*Requirement:* Tally up the lines below with "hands" in them. Answer with the number only.

┄┄┄┄┄┄

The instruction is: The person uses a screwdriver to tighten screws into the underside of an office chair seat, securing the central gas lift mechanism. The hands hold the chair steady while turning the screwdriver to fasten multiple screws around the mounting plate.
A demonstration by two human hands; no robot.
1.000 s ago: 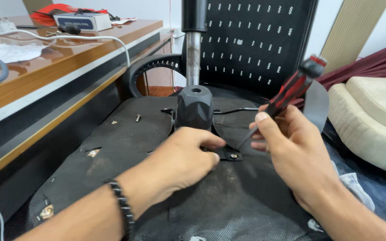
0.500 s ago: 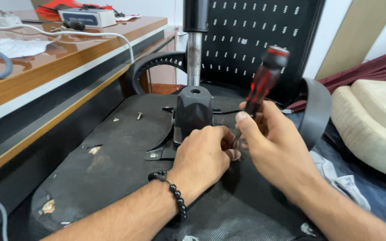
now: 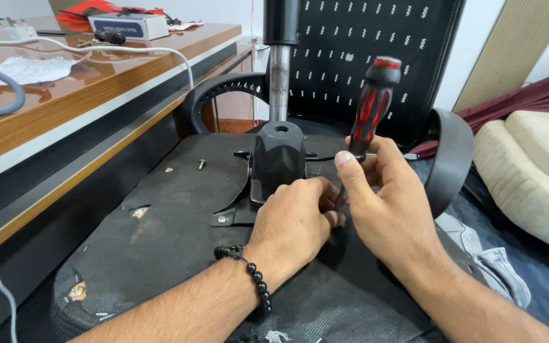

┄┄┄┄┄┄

*Result below:* 2